Happy Paddy’s Day to you all!  Yes, I know I’m a day late but I’m sure there are celebrations still going on somewhere and I wanted to share Mary McKenna’s card with you (above).  In these times we could all do with a hug but we mustn’t forget to give them as well.

After the success of Patricia’s two minute lesson the other day I’ve had a heartfelt cry for help from a blog reader in the States who is a little fed up with the way the unwelcome shanks insist on visiting him when he’s chipping.  The shanks can suck the life out of you on a golf course and replace enjoyment with dread – definitely not a happy state of affairs.  So, here are a few things that should help.

Firstly, you need to understand exactly where on the club you strike the ball when you hit a shank.  Forgive me for stating the obvious but the contact is where the shaft of the club attaches to the head.  Ideally, of course, the contact should be in the centre of the clubface.  Please don’t concern yourself too much with the whys or the wherefores of why you are hitting the ball off the hosel.  Focus on what it is you wish to do – ie to strike the ball from nearer the centre of the face.

Now, here are two little exercises – one for off the course and one for on the course.  In the first drill place a sponge on the floor and address an imaginary ball as shown.  Now make your chipping action and your job is simply to miss the sponge.  Pay scant heed to how you do it – just miss the sponge.  Overthinking your action seldom helps in golf and can completely tie you in knots in such a short movement as a chip.  Understand that it is impossible to hit a shank with an action that misses the sponge.  That should help build a little confidence.

Just chip away and miss the sponge.

The second tip is something you can do on the course.  When you face a chip shot address the ball out of the middle of the face as you normally would, but do your best to strike the ball with the toe third of the face.  As your chipping action begins to untangle itself you will notice that you perhaps do, indeed, strike the ball from the toe third of the face.  When you do this consistently you can forget this thought and just go on ahead and concentrate on striking the ball from the middle of the face.

Address the ball as normal……….

….and attempt to strike the ball with the toe third of the face.

 

 

 

 

 

 

 

 

The most important thing is that you understand WHAT it is you need to do, not HOW you need to do it.  Banish all thoughts of how you should/shouldn’t move your body or arms or head or whatever.  That won’t help.  Hopefully, this tip will.

Over the course of my broadcasting career I have been fortunate enough to work with and alongside some masters of their craft.  Tony Adamson, long time Radio 5 golf correspondent and Peter Alliss, who needs no introduction, are two who spring instantly to mind.  And a couple of years ago it was a great thrill for me to be on the same Masters broadcast team as Mike Tirico, one of America’s greatest sports broadcasters.
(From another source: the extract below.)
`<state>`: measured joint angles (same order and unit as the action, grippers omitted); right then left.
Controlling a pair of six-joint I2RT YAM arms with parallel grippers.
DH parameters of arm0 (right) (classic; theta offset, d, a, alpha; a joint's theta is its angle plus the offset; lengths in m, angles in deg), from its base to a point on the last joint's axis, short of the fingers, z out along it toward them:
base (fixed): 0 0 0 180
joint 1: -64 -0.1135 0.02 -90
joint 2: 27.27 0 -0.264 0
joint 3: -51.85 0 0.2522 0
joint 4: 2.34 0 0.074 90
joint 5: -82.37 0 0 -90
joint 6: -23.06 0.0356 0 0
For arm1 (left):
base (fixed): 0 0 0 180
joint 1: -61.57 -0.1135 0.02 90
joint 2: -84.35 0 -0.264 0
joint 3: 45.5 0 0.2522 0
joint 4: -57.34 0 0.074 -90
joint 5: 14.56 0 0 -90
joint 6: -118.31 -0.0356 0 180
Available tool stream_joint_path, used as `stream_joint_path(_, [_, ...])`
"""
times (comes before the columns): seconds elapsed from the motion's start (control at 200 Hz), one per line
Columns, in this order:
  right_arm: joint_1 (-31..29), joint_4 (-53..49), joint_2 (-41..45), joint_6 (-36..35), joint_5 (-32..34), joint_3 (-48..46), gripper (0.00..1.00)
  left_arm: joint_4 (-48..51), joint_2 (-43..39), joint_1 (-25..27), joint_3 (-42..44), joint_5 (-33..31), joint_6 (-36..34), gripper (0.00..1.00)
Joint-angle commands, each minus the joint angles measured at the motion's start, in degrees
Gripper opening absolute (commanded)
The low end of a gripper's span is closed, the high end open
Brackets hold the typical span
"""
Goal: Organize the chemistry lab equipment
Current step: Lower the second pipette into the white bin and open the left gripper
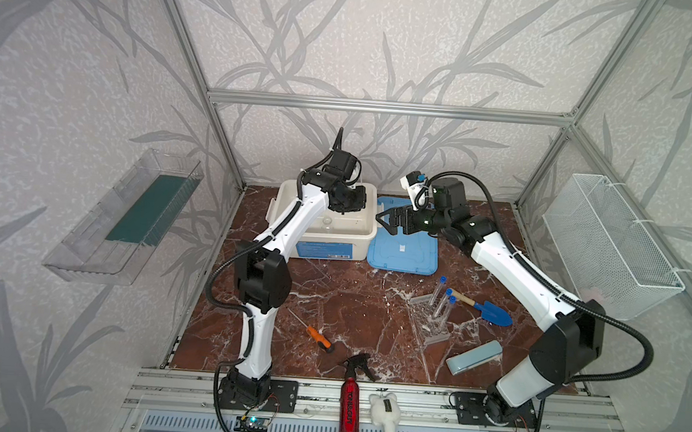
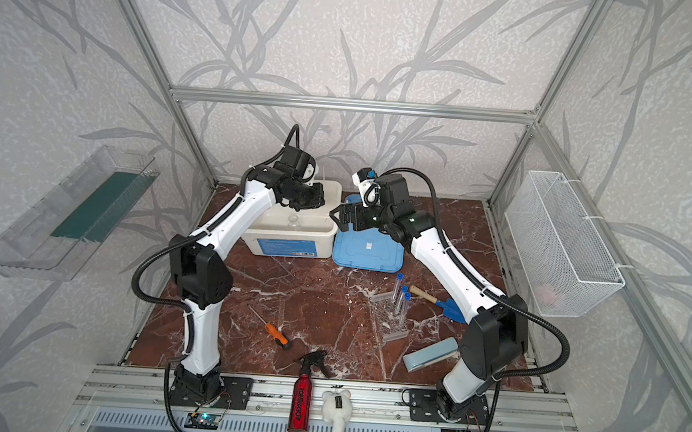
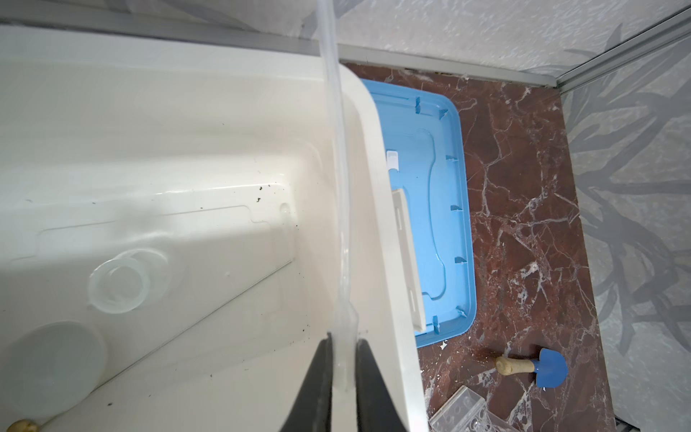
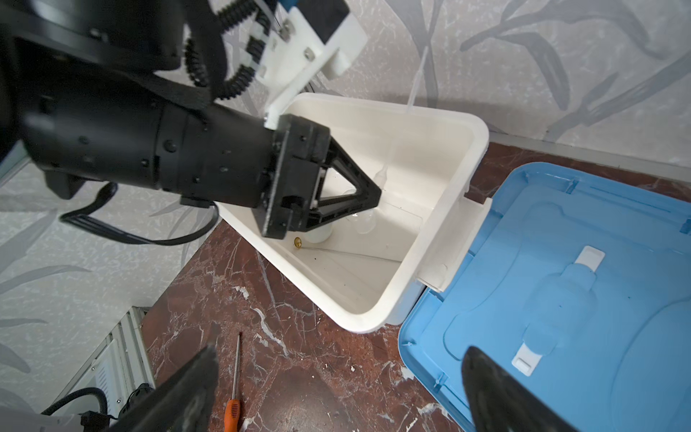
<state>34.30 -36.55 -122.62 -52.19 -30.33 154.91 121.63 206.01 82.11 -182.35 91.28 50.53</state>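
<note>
Left wrist view, left gripper pinching clear dropper, tip cropped, right gripper open.

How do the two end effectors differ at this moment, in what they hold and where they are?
The left end effector is shut on a clear dropper, while the right end effector is wide open and holds nothing. The left one is over the open white bin; the right one is above the blue lid beside the bin. Both are at the back of the table, facing each other.
</note>
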Motion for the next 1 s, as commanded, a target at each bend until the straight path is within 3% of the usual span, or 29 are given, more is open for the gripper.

I have also been privileged enough to work with Andrew Cotter over many years and I think he’s the most talented of the lot – quick thinking, with immaculate timing and expertise at building suspense.  The pacing of his delivery, no matter which sport he is commentating on and no matter the number of his co-commentators, is a joy.

Andrew is now known to millions who haven’t the slightest interest in sport.  He has captured the hearts of dog lovers everywhere with his commentary lock-down videos of his two labs, Olive and Mabel, and the viral response to these gems of brilliance has resulted in Andrew, Olive and Mabel going on tour around the country.

This book was on many a Christmas list.

My better half and I went to see his show last week in Chester and it was delightful – a couple of hours of sheer entertainment – do see it if you can.  Andrew is always at his best and most comfortable when he doesn’t have to talk about himself so this is the perfect way to enjoy an evening in his company – and it’s even better if you’re a dog lover.

Andrew, overshadowed as usual by Mabel, left, and Olive who seem to adore centre stage.

Following on from the appointment of Zach Johnson the other week as the American Ryder Cup captain for 2023, Europe this week announced they were  entrusting the reins of their campaign to Swedish major winner Henrik Stenson.  Five times a player in the event, Stenson certainly is not short on credentials but what a difficult decision it must have been for the selection panel.  Luke Donald, Paul Lawrie, Robert Karlsson, Graeme McDowell, Justin Rose, Lee Westwood, Sergio Garcia, Francesco Molinari and Ian Poulter – all in their forties except for Molinari who hits that mark this November – all would be worthy choices.  Trouble is there aren’t enough teams to go round.  The accepted thinking is that if you’re too removed from your playing days, (ie too old) you will have lost touch with your prospective team members.  Alas, several in that illustrious list look set to miss out on one of the greatest accolades golf can bestow.

In the meantime, however, it’s over to Henrik and Rome in 2023.  Can’t wait.

Henrik Stenson:  “It is a huge honour and I was humbled to get the call confirming the news.”  [DPWorld Tour.]